On Saturday, Texas state Representative and Democratic U.S. Senate nominee James Talarico will speak to graduates of the oldest Historically Black College and University in Texas in his first university commencement speech.
The speech’s thesis is pretty ambitious and a bit unorthodox for a political candidate in our current day and age of negative politics. Talarico will argue that America could be on the verge of another Great Awakening that will be driven by hard-earned cynicism from Gen Z, but can be fixed by love, service and community.
“Disillusionment has a bad reputation,” he will tell the graduates, according to an exclusive copy of his planned remarks to the 2026 graduating class of Paul Quinn College obtained by MS NOW. “But being disillusioned means being freed from illusions — to see reality. To know the truth. As painful as it may be, your disillusionment is a superpower.
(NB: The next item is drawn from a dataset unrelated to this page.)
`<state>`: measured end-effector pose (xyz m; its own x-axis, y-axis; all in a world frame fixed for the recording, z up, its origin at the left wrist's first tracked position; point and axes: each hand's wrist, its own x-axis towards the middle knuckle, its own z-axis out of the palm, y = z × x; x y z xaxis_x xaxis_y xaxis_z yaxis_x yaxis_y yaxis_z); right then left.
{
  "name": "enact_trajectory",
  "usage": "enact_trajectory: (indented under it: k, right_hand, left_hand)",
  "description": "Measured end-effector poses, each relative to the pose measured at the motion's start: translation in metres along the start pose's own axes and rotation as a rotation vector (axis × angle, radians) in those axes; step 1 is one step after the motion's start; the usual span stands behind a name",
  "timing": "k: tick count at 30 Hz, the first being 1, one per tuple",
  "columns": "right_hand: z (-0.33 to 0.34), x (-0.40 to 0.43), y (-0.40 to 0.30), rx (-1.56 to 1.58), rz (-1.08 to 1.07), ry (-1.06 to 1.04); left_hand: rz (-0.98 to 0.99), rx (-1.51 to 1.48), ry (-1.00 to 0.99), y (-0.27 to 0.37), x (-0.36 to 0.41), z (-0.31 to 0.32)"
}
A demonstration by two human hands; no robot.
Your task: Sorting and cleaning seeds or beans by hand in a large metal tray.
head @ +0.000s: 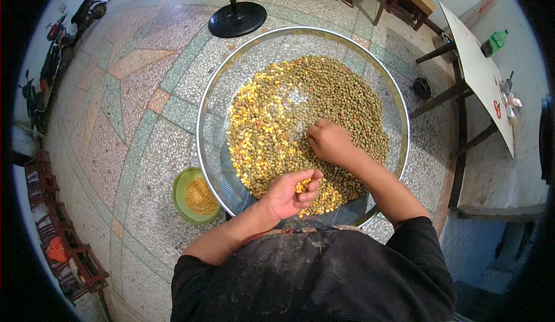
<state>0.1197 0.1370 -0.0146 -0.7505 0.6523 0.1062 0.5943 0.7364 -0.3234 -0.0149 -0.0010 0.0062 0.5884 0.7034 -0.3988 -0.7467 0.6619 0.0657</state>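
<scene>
A large round mesh sieve with a metal rim [200, 118] lies before me. On its mesh, yellow corn kernels [247, 135] are mixed with brownish-green beans or seeds [347, 87]; the corn is thickest on the left, the darker seeds on the right. My left hand [292, 194], palm up over the near part of the sieve, is curled around several corn kernels. Just beyond it and to the right, my right hand [327, 142] touches the seeds with its fingertips drawn together; whether it pinches anything is hidden. A smaller heap of corn lies beside my left hand.
A green bowl [180, 200] with yellow grain stands on the floor at the sieve's left. Beyond the sieve is a round black stand base [237, 19]. A white-topped table [477, 70] with a green bottle [494, 43] is at right, wooden chairs [65, 218] at left.
</scene>
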Motion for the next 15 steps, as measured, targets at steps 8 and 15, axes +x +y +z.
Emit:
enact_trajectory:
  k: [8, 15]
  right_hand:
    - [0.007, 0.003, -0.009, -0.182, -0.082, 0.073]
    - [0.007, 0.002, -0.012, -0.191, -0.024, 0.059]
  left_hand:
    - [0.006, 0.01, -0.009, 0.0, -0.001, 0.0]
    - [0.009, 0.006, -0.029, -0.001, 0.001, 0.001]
You can see the world as it is and dream of the way it ought to be.”
The speech doesn’t shy away from the bleakness of the present moment. Instead, it leans into it.
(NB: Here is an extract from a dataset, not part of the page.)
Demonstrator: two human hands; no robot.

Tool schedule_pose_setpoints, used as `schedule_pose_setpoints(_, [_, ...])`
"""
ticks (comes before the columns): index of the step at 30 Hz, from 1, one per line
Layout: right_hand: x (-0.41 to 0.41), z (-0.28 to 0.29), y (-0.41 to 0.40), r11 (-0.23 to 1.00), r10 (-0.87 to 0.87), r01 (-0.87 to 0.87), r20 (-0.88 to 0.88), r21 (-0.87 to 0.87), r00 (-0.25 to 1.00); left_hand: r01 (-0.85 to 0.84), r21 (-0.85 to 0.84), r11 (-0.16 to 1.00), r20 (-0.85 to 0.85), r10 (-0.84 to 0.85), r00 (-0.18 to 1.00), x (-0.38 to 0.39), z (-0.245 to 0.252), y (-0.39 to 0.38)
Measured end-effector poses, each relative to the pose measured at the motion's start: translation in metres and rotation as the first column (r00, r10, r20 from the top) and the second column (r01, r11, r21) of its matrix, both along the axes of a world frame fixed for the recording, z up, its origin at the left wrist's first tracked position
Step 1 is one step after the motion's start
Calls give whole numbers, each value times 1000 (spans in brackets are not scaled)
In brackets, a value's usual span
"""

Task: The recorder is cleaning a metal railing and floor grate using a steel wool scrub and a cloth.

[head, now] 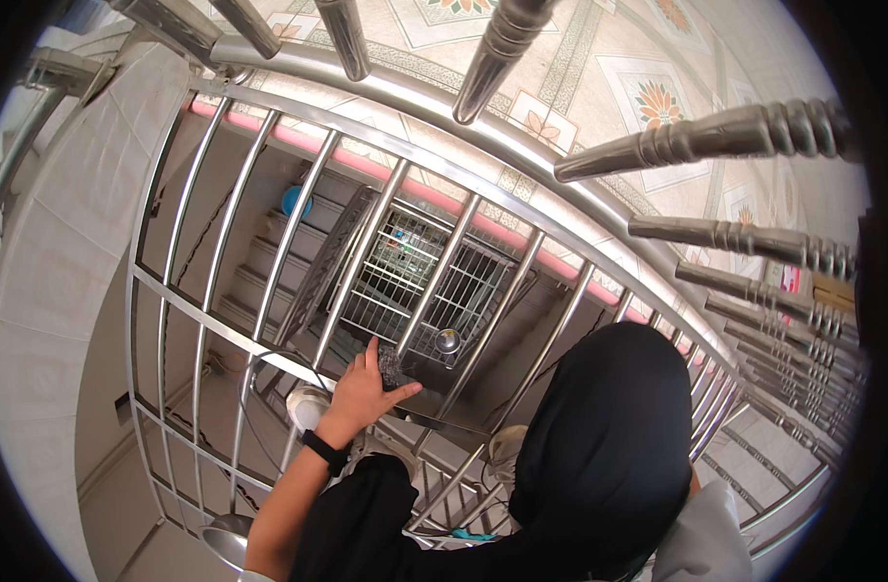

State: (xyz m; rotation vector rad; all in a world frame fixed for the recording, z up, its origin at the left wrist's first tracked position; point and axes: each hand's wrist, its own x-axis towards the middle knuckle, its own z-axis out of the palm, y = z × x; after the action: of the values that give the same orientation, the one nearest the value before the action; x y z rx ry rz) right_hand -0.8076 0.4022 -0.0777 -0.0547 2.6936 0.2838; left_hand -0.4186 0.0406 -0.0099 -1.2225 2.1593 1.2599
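Note:
My left hand (364, 396), with a black band on the wrist, is at a horizontal rail of the stainless steel grille. A grey steel wool scouring pad (391, 366) is held at its fingers, against a round upright bar (433, 284). The index finger points up along the pad's left side, and the thumb reaches out to the right. Part of the grip is hidden behind the hand. My right hand is out of view; only a sliver of skin shows beside my black-clad right knee (604, 429).
A polished handrail (415, 91) with turned balusters crosses above. Beyond the grille lie a deep stairwell, steps (269, 254) with a blue round object (296, 203), and a wire rack (473, 276). A metal bowl (229, 540), a dark cable (242, 396) and teal material (473, 535) are nearby.

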Motion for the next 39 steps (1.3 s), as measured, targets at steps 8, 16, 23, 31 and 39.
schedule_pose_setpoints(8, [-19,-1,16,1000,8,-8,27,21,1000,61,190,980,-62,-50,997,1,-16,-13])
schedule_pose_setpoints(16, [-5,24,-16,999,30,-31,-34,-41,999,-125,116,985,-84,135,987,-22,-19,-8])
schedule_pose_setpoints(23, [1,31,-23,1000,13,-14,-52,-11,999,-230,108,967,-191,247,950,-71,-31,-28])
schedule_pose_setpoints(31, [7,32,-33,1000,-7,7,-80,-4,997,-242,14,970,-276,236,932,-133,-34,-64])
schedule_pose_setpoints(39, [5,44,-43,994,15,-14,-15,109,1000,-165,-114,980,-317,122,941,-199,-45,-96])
Talarico plans to tell graduates they’ve “scrolled through more suffering, more division, more chaos than any generation in human history” and that the American Dream is “on life support” as a result of “50 years of the top 1 percent rigging this economic system and this political system for their own benefit — at our expense.”
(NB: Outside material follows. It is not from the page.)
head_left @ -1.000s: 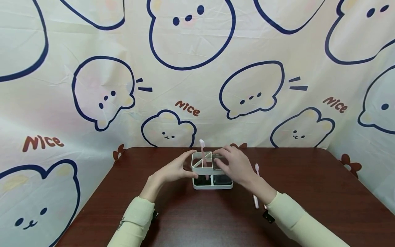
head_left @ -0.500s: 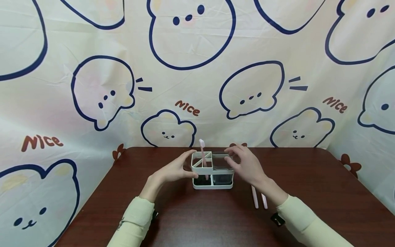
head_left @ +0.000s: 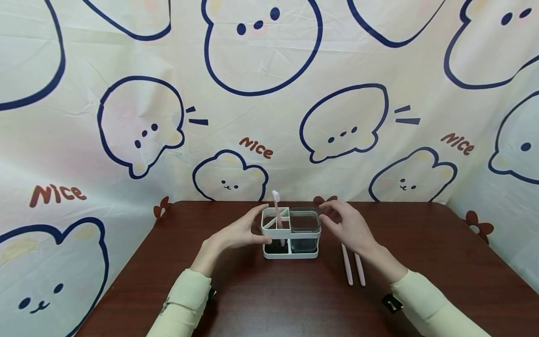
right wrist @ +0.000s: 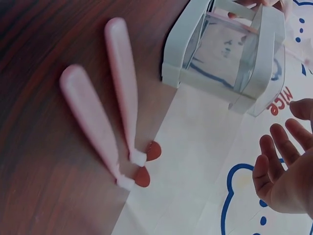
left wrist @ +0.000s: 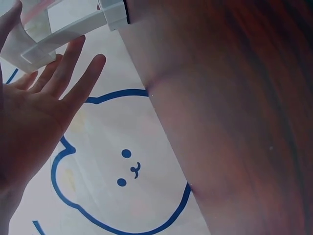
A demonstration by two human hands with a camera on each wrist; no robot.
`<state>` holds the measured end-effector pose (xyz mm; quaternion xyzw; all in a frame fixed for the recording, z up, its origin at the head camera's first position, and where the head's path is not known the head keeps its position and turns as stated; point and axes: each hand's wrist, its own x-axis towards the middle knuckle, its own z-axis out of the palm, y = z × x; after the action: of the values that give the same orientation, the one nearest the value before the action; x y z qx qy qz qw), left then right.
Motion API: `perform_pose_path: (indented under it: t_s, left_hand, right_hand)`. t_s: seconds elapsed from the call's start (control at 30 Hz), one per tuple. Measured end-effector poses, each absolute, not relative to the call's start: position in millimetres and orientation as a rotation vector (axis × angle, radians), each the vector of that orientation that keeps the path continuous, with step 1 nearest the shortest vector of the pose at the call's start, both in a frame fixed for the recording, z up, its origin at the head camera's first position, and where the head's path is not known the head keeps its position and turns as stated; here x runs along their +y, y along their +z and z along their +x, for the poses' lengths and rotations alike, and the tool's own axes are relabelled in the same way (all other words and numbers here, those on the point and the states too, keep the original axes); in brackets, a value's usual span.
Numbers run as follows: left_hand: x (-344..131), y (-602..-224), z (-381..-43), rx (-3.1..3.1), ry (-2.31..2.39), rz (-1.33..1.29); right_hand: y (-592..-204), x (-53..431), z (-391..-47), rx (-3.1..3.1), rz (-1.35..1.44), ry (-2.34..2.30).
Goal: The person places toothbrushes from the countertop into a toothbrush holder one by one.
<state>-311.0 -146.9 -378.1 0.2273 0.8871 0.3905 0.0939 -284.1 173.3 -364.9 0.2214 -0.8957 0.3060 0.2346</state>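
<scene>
A white toothbrush holder (head_left: 304,235) stands on the table, its upper rack split into compartments on the left. Upright in one of those is a pink toothbrush (head_left: 277,203) with a white head. A clear cup (head_left: 305,225) sits in the right side of the holder. My left hand (head_left: 236,232) grips the holder's left end, thumb at the front and fingers behind; the left wrist view shows fingertips against the frame (left wrist: 73,30). Just right of the cup, my right hand (head_left: 353,229) is apart from the holder, fingers loosely bent with nothing between them.
Two pink toothbrushes lie side by side on the table, a left one (head_left: 347,269) and a right one (head_left: 360,270), partly under my right hand in the head view. The dark wooden table (head_left: 269,299) ends at a cloth backdrop (head_left: 286,121) printed with bears.
My right hand has drawn back to the right from over the cup, leaving the cup in full view and uncovering more of the two toothbrush handles. My left hand stays on the holder.
</scene>
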Motion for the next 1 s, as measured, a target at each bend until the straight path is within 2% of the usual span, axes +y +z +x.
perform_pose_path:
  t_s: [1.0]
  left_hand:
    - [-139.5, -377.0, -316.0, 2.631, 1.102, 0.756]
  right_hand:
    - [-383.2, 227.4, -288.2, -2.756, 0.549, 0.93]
“And we know that Black Texans have 10 times less wealth and are half as likely to own a home,” say the prepared remarks by the Democratic Senate candidate who leads both of his potential GOP rivals, either incumbent Sen. John Cornyn or Texas Attorney General Ken Paxton.
But his argument is that disillusionment, properly channeled, is not despair — it’s clarity.
The address is, by design, not a campaign-style stump speech. But the choice of venue most certainly is.
Talarico is running for the U.S. Senate seat in what could be the Lone Star State’s most consequential Democratic Senate bid in a generation. Republicans are holding a runoff to choose his general election opponent; a problem that’s splitting the party in Texas in two.
But Talarico also enters the general with unfinished business. In the Democratic primary, Rep. Jasmine Crockett, a Black congresswoman with deep roots in Dallas, drew overwhelming support from Black voters, a gap Talarico and his team knows cannot persist if he is to mount a credible statewide run.
The math is, at first glance, daunting. Black voters make up about 13% of registered voters in Texas. It’s a community concentrated in areas where Democrats will need to run up the margins in order to overcome Republican’s advantages statewide.
Since winning the primary, Talarico has been pretty methodical in his outreach. He held a town hall at Prairie View A&M, another HBCU. He has met with Black elected officials, business leaders, faith leaders and visited Black churches across the state. Saturday’s commencement is the latest, and perhaps most visible, stop on that circuit.
The speech came together quickly. Talarico’s team was contacted by Paul Quinn College representatives last weekend. Talarico, according to multiple people familiar with the process, wrote the first draft of the speech after a brainstorming session with his team last Sunday.